Modern vehicles generate thousands of different discrete events known as Diagnostic Trouble Codes (DTCs). Automotive manufacturers use Boolean combinations of these codes, called error patterns (EPs), to characterize system faults and ensure vehicle safety. Yet, EP rules are still manually handcrafted by domain experts, a process that is expensive and prone to errors as vehicle complexity grows. This paper introduces CAREP (Causal Automated Reasoning for Error Patterns), a multi-agent system that automatizes the generation of EP rules from high-dimensional event sequences of DTCs. CAREP combines a causal discovery agent that identifies potential DTC-EP relations, a contextual information agent that integrates metadata and descriptions, and an orchestrator agent that synthesizes candidate boolean rules together with interpretable reasoning traces. Evaluation on a large-scale automotive dataset with over 29,100 unique DTCs and 474 error patterns demonstrates that CAREP can automatically and accurately discover the unknown EP rules, outperforming LLM-only baselines while providing transparent causal explanations. By uniting practical causal discovery and agent-based reasoning, CAREP represents a step toward fully automated fault diagnostics, enabling scalable, interpretable, and cost-efficient vehicle maintenance.
Paper Structure (23 sections, 14 equations, 4 figures, 2 tables)

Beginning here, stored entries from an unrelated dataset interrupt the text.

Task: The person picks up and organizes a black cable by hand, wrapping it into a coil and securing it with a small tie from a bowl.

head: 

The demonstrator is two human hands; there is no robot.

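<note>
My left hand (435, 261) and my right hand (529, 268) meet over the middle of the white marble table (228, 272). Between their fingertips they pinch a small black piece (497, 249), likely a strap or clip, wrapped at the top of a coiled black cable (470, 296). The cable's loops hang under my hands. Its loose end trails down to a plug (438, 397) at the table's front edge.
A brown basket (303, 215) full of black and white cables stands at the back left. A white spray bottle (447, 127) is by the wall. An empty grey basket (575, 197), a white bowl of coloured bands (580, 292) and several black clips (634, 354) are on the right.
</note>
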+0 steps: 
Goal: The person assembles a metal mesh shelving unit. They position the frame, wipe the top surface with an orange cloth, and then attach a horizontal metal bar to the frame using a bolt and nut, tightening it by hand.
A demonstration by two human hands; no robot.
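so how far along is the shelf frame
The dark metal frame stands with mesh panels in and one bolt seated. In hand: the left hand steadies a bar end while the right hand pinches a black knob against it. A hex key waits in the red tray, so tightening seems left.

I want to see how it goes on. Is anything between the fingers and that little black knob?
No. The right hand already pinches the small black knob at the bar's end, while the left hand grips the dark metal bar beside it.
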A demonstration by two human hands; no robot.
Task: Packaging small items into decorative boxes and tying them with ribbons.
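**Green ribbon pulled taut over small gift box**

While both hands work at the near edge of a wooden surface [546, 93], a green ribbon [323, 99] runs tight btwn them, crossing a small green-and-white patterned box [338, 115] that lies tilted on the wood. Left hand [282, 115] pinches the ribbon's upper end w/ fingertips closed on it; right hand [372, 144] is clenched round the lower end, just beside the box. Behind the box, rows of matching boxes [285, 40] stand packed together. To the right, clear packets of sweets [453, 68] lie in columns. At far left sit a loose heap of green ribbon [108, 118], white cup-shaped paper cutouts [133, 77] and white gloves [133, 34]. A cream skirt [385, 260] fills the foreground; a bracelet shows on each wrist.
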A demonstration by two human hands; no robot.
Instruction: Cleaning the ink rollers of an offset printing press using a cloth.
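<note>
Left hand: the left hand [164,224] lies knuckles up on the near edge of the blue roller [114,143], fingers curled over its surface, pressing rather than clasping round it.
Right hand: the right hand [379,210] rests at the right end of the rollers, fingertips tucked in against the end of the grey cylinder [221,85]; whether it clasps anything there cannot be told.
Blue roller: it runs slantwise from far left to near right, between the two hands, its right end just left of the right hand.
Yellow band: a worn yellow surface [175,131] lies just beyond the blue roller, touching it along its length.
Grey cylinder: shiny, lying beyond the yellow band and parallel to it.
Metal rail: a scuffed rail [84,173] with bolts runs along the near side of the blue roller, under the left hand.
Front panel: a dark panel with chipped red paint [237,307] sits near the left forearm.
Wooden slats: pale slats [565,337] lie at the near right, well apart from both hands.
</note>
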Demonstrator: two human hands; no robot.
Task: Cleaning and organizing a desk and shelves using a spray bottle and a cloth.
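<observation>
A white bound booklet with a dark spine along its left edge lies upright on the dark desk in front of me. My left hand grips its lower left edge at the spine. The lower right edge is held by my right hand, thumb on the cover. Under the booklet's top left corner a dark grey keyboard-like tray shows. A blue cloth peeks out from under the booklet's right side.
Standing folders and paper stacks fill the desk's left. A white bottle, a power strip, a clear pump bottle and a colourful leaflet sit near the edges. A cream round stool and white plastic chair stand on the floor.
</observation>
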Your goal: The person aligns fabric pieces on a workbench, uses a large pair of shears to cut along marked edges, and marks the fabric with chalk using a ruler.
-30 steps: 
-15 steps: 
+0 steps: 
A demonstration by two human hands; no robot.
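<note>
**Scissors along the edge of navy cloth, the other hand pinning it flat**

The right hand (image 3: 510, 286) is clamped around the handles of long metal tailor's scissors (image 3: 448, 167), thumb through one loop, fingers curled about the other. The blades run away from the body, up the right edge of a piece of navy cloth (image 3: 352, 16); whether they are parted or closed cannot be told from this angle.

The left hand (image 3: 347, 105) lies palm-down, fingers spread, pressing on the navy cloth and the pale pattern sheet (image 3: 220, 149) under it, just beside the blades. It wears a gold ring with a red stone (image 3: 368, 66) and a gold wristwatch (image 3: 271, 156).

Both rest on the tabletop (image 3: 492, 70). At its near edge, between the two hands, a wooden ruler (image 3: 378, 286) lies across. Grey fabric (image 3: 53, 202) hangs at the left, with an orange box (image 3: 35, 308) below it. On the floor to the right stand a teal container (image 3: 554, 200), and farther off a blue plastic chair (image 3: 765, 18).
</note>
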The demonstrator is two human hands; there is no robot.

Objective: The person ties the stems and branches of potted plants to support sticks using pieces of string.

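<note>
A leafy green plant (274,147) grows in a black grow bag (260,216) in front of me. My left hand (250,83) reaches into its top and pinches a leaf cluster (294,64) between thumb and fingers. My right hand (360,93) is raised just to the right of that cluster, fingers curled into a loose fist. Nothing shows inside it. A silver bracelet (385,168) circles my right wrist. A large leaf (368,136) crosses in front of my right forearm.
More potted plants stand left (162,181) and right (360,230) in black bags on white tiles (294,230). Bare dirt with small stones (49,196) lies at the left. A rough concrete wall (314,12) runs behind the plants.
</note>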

This paper contains 23 sections, 14 equations, 4 figures, 2 tables.

Figures (4)

  • Figure 1: Illustration of error pattern automation in modern vehicles. (a) A vehicle with an unknown defect generates a sequence of Diagnostic Trouble Codes (DTCs) over time. (b) A domain expert analyzes the DTCs and the metadata associated with the vehicle (model, descriptions, etc.). (c) Then, provide a Boolean rule to identify this error pattern.
  • Figure 2: CAREP: A causal reasoning agentic system for error pattern automation. (a) Represents the causal discovery phase where we extract candidates DTC causes for the unknown error pattern $Y_1$, with their causal indicators. It then feeds the causal reasoner agent. (b) The descriptions and metadata are extracted through a Titan V2 Embeddings and fed into the contextual information agent. (c) The orchestrator agent manages the two agents and provides a traceable reasoning to explain why the unknown error pattern potentially has these rules. Traceable reasoning is truncated to 3 rules.
  • Figure 3: Evaluation of CAREP against standalone LLMs. (a) Semantic evaluation represents how well the estimated error pattern rules fit the ground truth in terms of Boolean expression. (b) Structural evaluation or multi-label classification reveals if the estimated rules contain the correct DTCs.
  • Figure 4: Example of inputs given to the agentic system for the causal reasoning. The potential causes are output by the causal discovery algorithm. For instance, DTC3 is a cause of unknown EP and has an Average Causal Effect (ACE) of 0.7, i.e., it increases the likelihood of observing the EP on average by 70%. Example of defective vehicles with such error pattern are given in dtcs samples, metadata are included in it.